Some of the demand is coming from families that are getting shut out of the bidding for foreclosures by syndicates that pay in cash, and some is from investors who are back on the prowl.
This statement is accurate, but it fails to capture what is really happening. The demand is still very low. Total construction and sales are far below the lowest low experienced since WWII. The blue line in the chart below is single-family residential development and construction. The bottom of the trough of the early 90s would feel like a housing boom relative to current activity levels.
The recovery we are seeing in the new home construction market is completely a result of the tight constriction of resale real estate by the banks. The inventory sits over the market waiting for banks to do something. Right now, the banks are feeling rewarded by doing nothing; prices are going up, and on paper, they are doing much better. Of course, they eventually have to sell those homes, and the demand is not infinite. As they sell, either prices will go down or appreciation will be held in check for decades.
Land and labor costs have fallen significantly, so the newest homes are competitively priced. …
“We’re building them because we’re selling them,” Mr. Anderson said. “Our customers wouldn’t care if there were 50 homes in an established neighborhood of 1980 or 1990 vintage, all foreclosed, empty and for sale at $10,000 less. They want new. And what are we going to do, let someone else build it?”
Builders are suppliers who react to market conditions. Builders do not make a market, nor do they exercise much influence over it. If conditions are such that a profit can be made building homes, that is what builders are going to do.
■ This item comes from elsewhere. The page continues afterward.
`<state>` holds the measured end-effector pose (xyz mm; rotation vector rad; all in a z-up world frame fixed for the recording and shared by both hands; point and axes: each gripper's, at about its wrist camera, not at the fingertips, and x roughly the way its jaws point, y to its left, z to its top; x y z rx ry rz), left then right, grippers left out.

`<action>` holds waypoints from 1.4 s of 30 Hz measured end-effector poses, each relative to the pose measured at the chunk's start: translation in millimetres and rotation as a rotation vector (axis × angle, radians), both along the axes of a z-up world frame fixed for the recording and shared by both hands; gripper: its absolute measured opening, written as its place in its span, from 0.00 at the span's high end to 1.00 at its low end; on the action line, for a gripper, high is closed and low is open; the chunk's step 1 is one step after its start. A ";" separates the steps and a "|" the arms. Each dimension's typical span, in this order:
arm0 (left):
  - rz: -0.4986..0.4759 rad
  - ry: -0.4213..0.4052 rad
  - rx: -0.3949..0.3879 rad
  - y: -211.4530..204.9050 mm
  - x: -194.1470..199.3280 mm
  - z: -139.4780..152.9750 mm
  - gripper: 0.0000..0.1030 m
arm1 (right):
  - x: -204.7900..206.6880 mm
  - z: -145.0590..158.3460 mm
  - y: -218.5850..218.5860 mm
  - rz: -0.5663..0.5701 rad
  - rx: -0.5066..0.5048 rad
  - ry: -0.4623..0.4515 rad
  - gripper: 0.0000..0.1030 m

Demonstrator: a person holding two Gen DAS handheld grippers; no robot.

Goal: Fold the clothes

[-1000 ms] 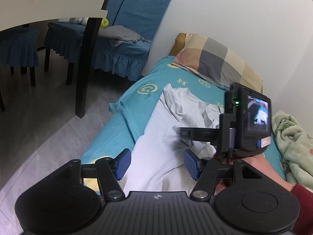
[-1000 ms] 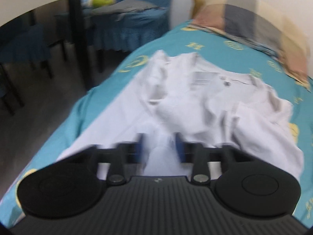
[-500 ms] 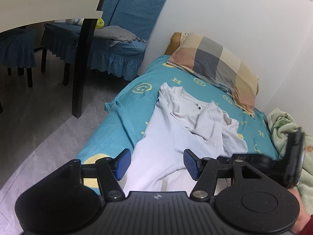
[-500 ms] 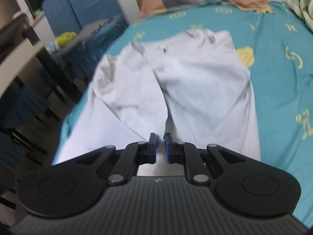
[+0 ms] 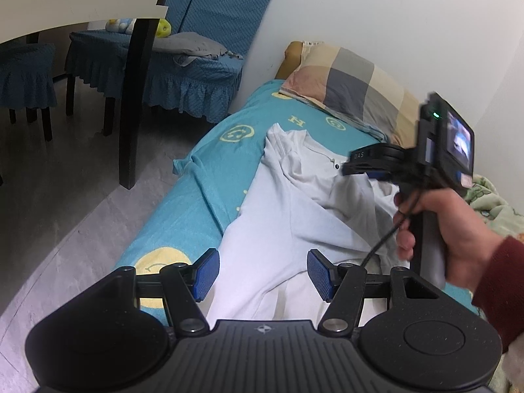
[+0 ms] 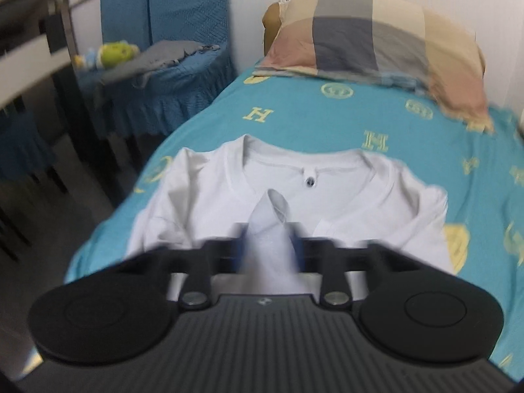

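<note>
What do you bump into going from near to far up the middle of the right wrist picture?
right gripper pinching a white cloth fold → white shirt with its collar button → teal bedsheet → checked pillow → white wall.

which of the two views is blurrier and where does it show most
Right wrist view is blurrier: the right gripper and the white cloth pinched in it are smeared, and the pillow is soft. Left wrist view is sharp on the left gripper and white shirt, though fisheye bends the table edge.
</note>
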<state>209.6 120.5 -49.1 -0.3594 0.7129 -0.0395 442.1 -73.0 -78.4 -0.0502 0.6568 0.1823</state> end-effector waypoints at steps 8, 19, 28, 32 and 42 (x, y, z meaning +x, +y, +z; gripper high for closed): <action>-0.001 0.049 -0.025 -2.0 4.8 -14.2 0.41 | 3.2 -3.1 -41.8 -0.168 0.009 -0.027 0.93; -0.051 0.048 0.086 -19.7 9.4 -20.0 0.40 | -46.9 2.3 -83.8 -0.089 0.249 0.069 0.59; -0.091 0.020 0.069 -37.9 2.0 -21.4 0.39 | -243.8 41.9 -119.9 -0.022 0.284 0.101 0.40; -0.134 -0.022 0.112 -48.4 -10.3 -11.9 0.39 | -324.4 51.1 -129.8 -0.029 0.224 0.057 0.40; -0.199 0.048 0.182 -40.7 -61.4 24.3 0.38 | -397.3 39.3 -182.0 -0.148 0.366 -0.035 0.34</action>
All of this goes contrary to the conventional wisdom, which suggests an improved market for builders is years away. Nationwide, new home sales at the beginning of this year plunged to a level below any recorded since 1963, when the figures were first officially tabulated.
The entire building industry is on life support. The minimal amount of homes we are building right now isn't enough to sustain very many people. We had over-employment in the building industry during the bubble, but now employment is so low that many qualified and experienced workers are having to retrain themselves for other work. The small core of knowledgeable professionals that we will need when real demand returns to the housing market is barely getting by.
Simply put, the country already has too many houses, the legacy of wide-scale overbuilding during the boom. The Census Bureau says there are two million vacant homes for sale, about double the historical level. Fewer new households, moreover, are being formed as families double up for economic reasons, putting a further brake on demand.
… “Housing is construction. It’s tables. It’s paint. It’s couches. It’s toilets,” said Sally Taylor, a specialist in liquor and gambling establishments who attended the American West festivities. “If we build more houses, we’re creating more jobs.”
… Analysts have calculated that it could take as long as a decade for inventories to return to their precrash levels and for demand to once again exceed supply. That is a grim prospect for any owner who hopes to accrue equity through rising prices.
That is why buyers should never purchase because of dreams of appreciation riches. That is kool aid intoxication, and it will be revealed as the illusion it is at the worst possible time.